“… Si ritiene invece che il trasferimento in questione abbia determinato un demansionamento illegittimo ai danni del ricorrente, non avendo Poste Italiane fornito la prova dell'esatto adempimento e, quindi, dell'equivalenza delle mansioni attribuite in qualità di responsabile dell'ufficio postale di Cotronei rispetto a quelle precedentemente svolte quale addetto allo staff del responsabile di filiale.

 Di contro, in tema di esercizio dello "ius variandi" nell'ambito del rapporto di lavoro subordinato, qualora il lavoratore alleghi un demansionamento professionale riconducibile ad un inesatto adempimento dell'obbligo posto dall'art. 2103 c.c. a carico del datore di lavoro, è su quest'ultimo che incombe l'onere di provare l'esatto adempimento (cfr.
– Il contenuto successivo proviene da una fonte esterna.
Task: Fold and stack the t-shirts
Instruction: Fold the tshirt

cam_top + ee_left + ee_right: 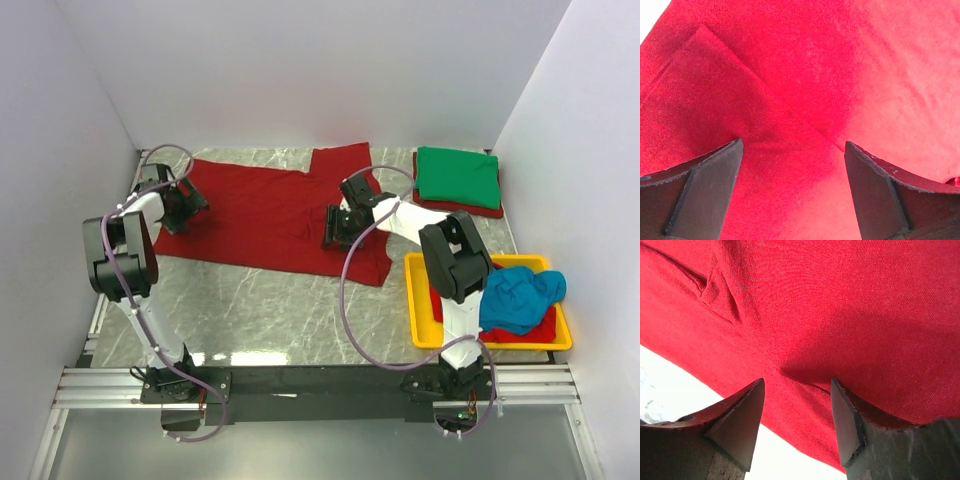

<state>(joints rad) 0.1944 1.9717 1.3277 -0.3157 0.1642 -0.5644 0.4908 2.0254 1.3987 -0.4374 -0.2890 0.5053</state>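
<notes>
Dark red t-shirt (270,215) spread flat on counter (280,310), centre toward 12 o'clock. Left fingers (700,200) wide open, hovering over its 9 o'clock edge by a stitched seam. Right fingers (735,430) apart, nothing pinched, over its 3 o'clock side near the hem. Green t-shirt (458,176) folded at 2 o'clock. Teal t-shirt (520,297) crumpled in yellow tray (420,330) at 4 o'clock.

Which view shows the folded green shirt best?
The top external view: the green shirt lies folded at the far right, atop a folded red shirt. Both wrist views show only the spread red shirt.
</notes>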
Cass. 26477/2018), dimostrando quindi l'equivalenza delle mansioni assegnate in seguito al trasferimento. Né, contrariamente a quanto dedotto da Poste, l'equivalenza poteva intendersi in modo meramente formale atteso che, al contrario, l'art. 2103 cod. civ., condiziona la legittimità dello "ius variandi" operato dal datore di lavoro, da un punto di vista oggettivo, all’inclusione delle nuove mansioni nella stessa area professionale e salariale di quelle iniziali e, sotto il profilo soggettivo, all’affinità professionale delle mansioni, nel senso che le nuove mansioni devono quanto meno armonizzarsi con le capacità professionali acquisite dall'interessato durante il rapporto di lavoro, consentendo ulteriori affinamenti e sviluppi. Ciò detto, una volta che risultino rispettate siffatte condizioni, l'esercizio dello "ius variandi" e del riclassamento non richiede l'identità delle mansioni, né esso è impedito dalla circostanza che le nuove mansioni debbano essere svolte in un diverso settore della complessa organizzazione aziendale e soggiacere ad una organizzazione del lavoro concepita con modalità diverse rispetto a quella che caratterizzava le precedenti mansioni (Cass. sez. lav., 15.2.2003 n. 2328 e Cass. 13714/2015).

 Nel caso di specie Poste Italiane, pur contestando che il ricorrente fosse stato privato della possibilità di esercizio delle competenze organizzative e di coordinamento del personale acquisite in precedenza nel coordinamento delle attività di formazione, oltre che dell’attività di tutela della sicurezza sul lavoro e, comunque, nell’ambito di specifici progetti, non ha dimostrato che la gestione del personale effettuata presso l'ufficio di Cotronei potesse richiedere l'esercizio di una professionalità affine a quella espressa presso lo staff del responsabile di filiale, suscettibile di ulteriori sviluppi professionali” (Tribunale di Crotone – Sez. Lav., sentenza n. 853/2020, pubblicata il 10.12.2020 – Giudice dott.ssa Caterina Neri).